MATERIAL PROVIDED:
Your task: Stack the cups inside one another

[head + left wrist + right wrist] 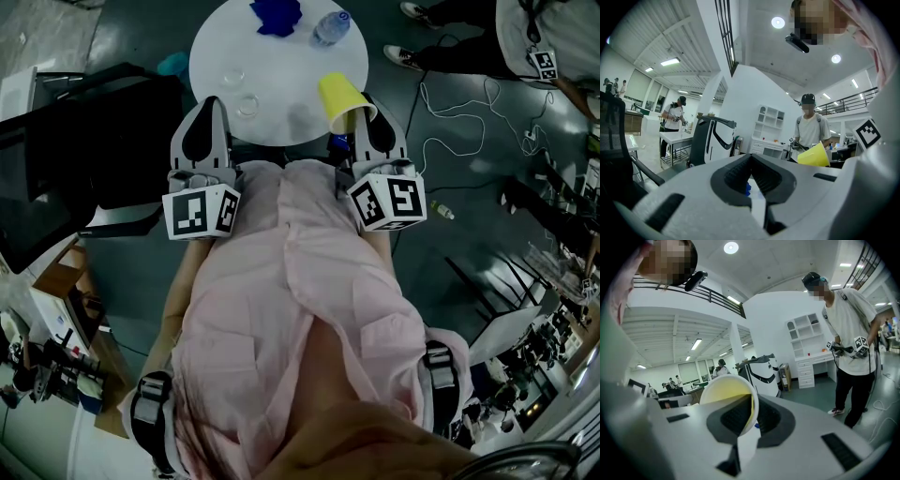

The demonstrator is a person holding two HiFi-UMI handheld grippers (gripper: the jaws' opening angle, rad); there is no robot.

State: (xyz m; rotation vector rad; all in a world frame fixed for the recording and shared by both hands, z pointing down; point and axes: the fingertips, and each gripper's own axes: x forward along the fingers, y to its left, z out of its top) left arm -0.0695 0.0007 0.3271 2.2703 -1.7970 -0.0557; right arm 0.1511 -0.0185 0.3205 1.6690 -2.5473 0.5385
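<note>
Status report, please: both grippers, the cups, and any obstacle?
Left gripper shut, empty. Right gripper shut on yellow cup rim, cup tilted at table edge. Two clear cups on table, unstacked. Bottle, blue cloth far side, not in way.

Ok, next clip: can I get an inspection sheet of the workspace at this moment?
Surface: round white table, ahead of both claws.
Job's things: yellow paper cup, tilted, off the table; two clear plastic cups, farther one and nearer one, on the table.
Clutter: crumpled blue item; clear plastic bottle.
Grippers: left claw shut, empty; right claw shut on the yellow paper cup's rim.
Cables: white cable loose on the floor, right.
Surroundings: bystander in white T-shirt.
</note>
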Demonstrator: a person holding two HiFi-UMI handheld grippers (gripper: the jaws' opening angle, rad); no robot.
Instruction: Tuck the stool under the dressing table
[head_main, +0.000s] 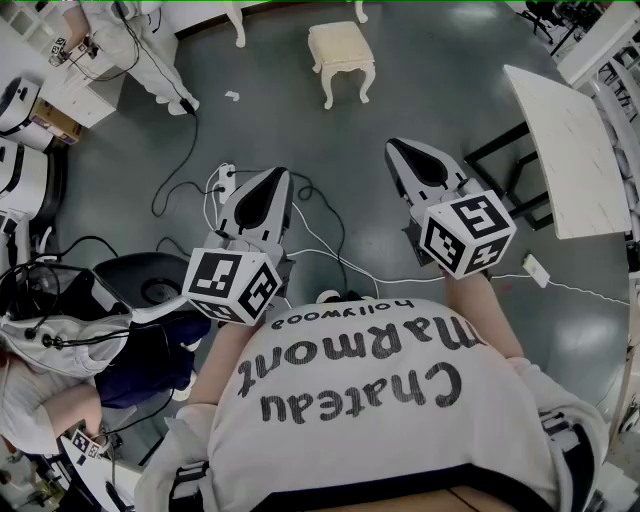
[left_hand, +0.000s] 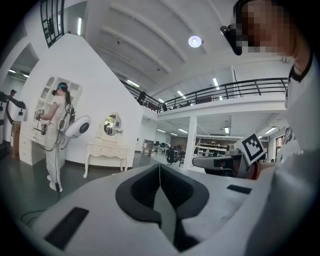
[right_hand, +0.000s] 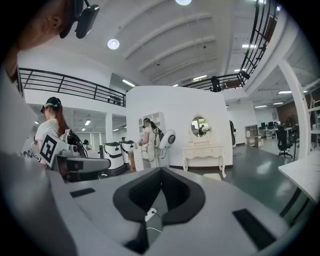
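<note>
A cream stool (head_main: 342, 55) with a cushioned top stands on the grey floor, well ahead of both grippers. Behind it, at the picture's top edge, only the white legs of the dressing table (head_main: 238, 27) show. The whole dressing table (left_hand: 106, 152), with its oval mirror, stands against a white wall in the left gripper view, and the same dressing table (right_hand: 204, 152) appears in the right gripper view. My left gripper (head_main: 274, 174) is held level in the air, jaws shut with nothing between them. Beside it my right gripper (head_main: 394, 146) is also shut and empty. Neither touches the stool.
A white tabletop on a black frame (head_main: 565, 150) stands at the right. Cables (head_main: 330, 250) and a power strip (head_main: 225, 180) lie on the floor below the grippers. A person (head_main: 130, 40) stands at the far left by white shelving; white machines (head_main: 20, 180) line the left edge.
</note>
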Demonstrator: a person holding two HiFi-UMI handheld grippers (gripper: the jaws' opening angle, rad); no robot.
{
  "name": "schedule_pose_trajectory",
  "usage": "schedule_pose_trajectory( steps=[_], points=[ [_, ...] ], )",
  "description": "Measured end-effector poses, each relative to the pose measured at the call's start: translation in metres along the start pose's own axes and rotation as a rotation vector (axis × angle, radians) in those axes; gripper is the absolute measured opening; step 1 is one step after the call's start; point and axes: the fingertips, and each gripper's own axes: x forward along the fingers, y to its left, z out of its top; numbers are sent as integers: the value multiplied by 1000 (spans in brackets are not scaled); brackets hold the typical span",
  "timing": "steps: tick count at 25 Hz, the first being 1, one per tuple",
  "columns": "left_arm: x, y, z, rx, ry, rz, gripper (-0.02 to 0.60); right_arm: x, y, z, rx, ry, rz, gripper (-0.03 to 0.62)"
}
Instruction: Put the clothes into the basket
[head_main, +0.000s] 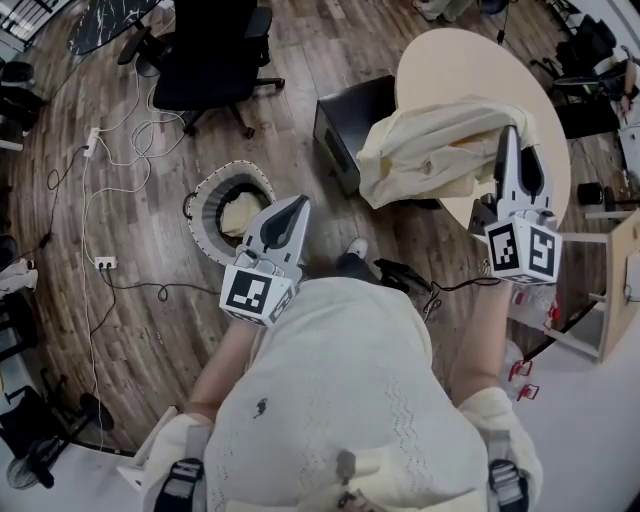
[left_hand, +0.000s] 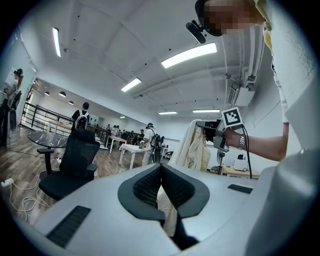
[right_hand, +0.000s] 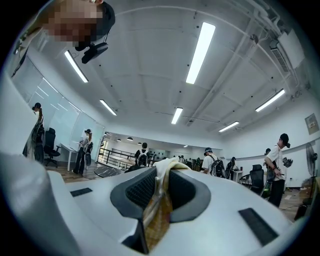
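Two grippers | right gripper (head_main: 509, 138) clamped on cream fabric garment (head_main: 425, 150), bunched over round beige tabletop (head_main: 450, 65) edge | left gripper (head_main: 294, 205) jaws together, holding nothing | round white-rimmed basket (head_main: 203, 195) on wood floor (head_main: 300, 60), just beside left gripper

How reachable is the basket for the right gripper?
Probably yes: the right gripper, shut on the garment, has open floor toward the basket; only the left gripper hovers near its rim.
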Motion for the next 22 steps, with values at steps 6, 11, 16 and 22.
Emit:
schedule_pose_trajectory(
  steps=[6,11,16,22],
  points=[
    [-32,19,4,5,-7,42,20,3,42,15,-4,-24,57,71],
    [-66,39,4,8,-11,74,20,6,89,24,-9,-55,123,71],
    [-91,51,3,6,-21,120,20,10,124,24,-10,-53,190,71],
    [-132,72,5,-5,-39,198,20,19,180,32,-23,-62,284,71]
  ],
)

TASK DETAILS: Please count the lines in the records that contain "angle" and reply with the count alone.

SOLUTION BELOW: 4